The current US and French immigration proposals are a threat to human rights and promise to create a more racist society. In France, the far right leader Jean-Marie Le Pen has announced that he will compete with Sarkozy in the 2007 Presidential election. Le Pen, who has been found guilty of inciting racial hatred by telling a newspaper in 2003 that Muslims would someday run France and cause fear and trembling among the non-Muslim population, may not draw off enough votes from Sarkozy in the Presidential election to keep him out of office. If Sarkozy wins the election, we can expect a continuation of what Bourdieu called the Neoliberal Utopia (Becoming a Reality) of Unlimited Exploitation–a continuation of state and corporate policies that keep reducing labor costs and withdrawing the state from a number of sectors of social life for which it was previously responsible such as social housing, public service broadcasting, schools and hospitals (Acts of Resistance, 1998, pp. 2, 95).

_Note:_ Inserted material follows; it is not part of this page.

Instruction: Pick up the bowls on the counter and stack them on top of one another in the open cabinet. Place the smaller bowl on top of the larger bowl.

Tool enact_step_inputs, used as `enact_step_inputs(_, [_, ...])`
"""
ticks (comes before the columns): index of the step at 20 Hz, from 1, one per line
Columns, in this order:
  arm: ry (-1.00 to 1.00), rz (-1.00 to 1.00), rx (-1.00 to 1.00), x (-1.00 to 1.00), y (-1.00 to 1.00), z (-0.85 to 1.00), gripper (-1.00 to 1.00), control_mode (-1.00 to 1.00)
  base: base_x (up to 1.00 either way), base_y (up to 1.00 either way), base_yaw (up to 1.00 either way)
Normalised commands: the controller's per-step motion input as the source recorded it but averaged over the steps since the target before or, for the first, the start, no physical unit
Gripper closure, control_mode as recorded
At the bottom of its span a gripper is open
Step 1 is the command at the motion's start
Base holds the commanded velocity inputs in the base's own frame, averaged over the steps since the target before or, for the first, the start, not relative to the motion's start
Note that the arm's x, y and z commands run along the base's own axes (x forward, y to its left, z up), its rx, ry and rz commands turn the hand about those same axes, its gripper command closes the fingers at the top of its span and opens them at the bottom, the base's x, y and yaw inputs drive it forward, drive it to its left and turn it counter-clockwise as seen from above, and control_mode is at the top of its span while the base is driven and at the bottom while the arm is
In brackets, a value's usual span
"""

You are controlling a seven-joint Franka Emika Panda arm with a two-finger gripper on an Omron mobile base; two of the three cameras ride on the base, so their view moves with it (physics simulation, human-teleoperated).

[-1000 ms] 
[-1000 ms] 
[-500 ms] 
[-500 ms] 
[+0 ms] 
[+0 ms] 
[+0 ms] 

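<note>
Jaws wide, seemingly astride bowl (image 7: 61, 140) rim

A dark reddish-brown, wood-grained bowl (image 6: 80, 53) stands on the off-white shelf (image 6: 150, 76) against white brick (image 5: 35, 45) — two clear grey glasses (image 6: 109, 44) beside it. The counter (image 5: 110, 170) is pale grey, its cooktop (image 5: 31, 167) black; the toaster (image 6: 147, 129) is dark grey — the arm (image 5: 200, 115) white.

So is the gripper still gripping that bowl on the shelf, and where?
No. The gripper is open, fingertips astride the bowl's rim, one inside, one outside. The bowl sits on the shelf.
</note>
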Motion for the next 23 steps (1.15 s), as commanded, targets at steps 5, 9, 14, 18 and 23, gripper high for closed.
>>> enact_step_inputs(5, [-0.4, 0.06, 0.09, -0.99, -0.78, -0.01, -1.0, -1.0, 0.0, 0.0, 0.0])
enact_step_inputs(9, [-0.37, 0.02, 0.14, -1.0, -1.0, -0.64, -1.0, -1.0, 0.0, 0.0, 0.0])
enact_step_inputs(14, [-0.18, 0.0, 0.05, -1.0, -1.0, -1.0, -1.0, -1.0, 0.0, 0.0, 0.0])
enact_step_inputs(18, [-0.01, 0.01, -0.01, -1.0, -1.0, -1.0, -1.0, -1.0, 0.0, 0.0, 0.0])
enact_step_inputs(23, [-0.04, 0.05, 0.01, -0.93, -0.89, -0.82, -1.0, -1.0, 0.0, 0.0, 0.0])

If we ask ourselves why undocumented workers are so easily dehumanized in the US, we can remind ourselves of the legacy of racism of this country. Although undocumented workers are of many colors and creeds, and, although more than half of the undocumented workers in the US are not from Mexico, and about a quarter are not even from Latin America, the image that is most often portrayed in the media of an undocumented worker is that of a brown person. By criminalizing and dehumanizing undocumented workers, we are creating a society in which all brown people will be seen as potential criminals, as not worthy of the same rights as other Americans. In the US, just as the post 9-11 legislation in the US made it almost a crime to look like an Arab, the current US proposals could make it almost a crime to look Mexican.

Tanya Golash-Boza is an Assistant Professor Department of Sociology and Program in American Studies at the University of Kansas.

Douglas A. Parker is a professor of Sociology at Cal State University at Long Beach. Both are members of Sociologists Without Borders.